Another example is in the case the Apostle Paul outlined for us in 1 Corinthians 1:10-17.  The cult of personality had already begun to rise in the first century Church at Corinth.  This group was set against that group.  This leader was better than that leader.  This preacher of more renown than that preacher.  In short order, the Church family at Corinth had divided, not into denominations teaching contradictory doctrines, but factions within the same local body.  Paul would again address the matter in 1 Corinthians 3:1-9 and, because of their divisions, jealousy and strife, they were called "infants" and "carnal."  And while we may want to dismiss the notion of this issue's existence in our day very quickly, we would be unwise to do so for, in our generation, it has taken other forms.  Organizations of like precious Faith are often unable (or unwilling) to work together because of this same infantile behavior.  Neighboring ministers are unable (or unwilling) to fellowship or cooperate because of this carnal mindset.  All the while, we go about touting HOLINESS UNTO THE LORD while forgetting that holiness has been coupled forever with "FOLLOW PEACE WITH ALL MEN."

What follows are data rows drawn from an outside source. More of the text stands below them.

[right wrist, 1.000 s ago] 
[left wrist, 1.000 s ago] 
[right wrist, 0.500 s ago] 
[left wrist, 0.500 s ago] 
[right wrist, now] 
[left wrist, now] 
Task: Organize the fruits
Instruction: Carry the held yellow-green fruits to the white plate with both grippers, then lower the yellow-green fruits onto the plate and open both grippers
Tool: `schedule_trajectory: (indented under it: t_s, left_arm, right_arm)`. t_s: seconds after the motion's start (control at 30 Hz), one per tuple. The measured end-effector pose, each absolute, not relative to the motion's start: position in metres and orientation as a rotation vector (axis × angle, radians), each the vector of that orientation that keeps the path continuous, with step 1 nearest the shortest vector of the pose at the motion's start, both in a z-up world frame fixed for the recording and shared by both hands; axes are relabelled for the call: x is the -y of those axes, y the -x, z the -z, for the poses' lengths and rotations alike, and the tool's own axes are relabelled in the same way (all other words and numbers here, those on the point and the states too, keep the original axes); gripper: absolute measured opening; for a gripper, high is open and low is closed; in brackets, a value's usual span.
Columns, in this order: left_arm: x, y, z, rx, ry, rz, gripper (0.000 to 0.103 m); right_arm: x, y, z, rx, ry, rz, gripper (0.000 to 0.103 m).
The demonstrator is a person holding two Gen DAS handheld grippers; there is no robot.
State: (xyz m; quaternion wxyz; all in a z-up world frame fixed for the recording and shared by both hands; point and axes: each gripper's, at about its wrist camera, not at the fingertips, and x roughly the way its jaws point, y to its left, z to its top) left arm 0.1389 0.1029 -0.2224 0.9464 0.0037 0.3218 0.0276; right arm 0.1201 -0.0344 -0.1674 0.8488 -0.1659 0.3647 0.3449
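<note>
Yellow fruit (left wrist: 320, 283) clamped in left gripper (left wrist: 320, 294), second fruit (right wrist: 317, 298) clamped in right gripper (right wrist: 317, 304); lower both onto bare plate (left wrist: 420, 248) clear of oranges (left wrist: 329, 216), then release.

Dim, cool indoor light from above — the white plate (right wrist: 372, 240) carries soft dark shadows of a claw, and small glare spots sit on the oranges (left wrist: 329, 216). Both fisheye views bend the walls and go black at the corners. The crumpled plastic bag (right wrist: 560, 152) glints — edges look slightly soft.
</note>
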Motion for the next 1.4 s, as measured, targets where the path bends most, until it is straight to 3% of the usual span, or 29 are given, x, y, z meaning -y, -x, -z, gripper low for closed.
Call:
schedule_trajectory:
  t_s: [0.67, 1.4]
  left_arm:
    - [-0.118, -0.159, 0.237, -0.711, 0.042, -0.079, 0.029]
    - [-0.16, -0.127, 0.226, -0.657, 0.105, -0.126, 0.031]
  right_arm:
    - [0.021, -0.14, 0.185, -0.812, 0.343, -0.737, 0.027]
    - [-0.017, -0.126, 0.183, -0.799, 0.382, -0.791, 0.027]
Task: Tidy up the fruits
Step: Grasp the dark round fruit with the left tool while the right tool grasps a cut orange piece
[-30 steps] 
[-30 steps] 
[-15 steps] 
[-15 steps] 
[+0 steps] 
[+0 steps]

It is no wonder that the same Apostle Paul had to write to the Colossian Christians reminding them:  "Put on then, as God's chosen ones, holy and beloved, compassionate hearts, kindness, humility, meekness, and patience, bearing with one another and, if one has a complaint against another, forgiving each other; as the Lord has forgiven you, so you also must forgive. And above all these put on love, which binds everything together in perfect harmony. And let the peace of Christ rule in your hearts, to which indeed you were called in one body. And be thankful."  (Colossians 3:12-15 ESV).  Notice the Apostle's correlation of holiness with those elements of peacemaking which follow.  First he addresses them as "God's chosen ones, holy and beloved" and then appeals to them to proper conduct.  If they are truly God's chosen and holy the rest should and must follow.

So what usually prevents us from following peace with all men?  Pride.  Ego.  Vanity.  Quite often is is nothing more than insisting on having our own way.  This is, quite clearly, a byproduct of a lack of true Christian love (see 1 Corinthians 13:4-5).  True Christian love doesn't look for reasons to be offended nor does it enjoy offending.  It doesn't go out of its way to find reasons to divide.  Rather, it does everything in its power to patiently preserve unity with mutual understanding, patience and gentle cooperation.  True Christian love does not boast against another's downfall nor envy another's success.  In short, true Christian love through the indwelling Spirit produces peacemakers and those are they who will be called God's children for, in reality, they are the ones who are also the pure-hearted holy ones who do see God.

Dear Christian reader, do not deceive yourself.  If your holiness isn't enough to cause you to be a peacemaker, you've not seen God.  Follow peace with all men AND holiness without which no man shall see the Lord.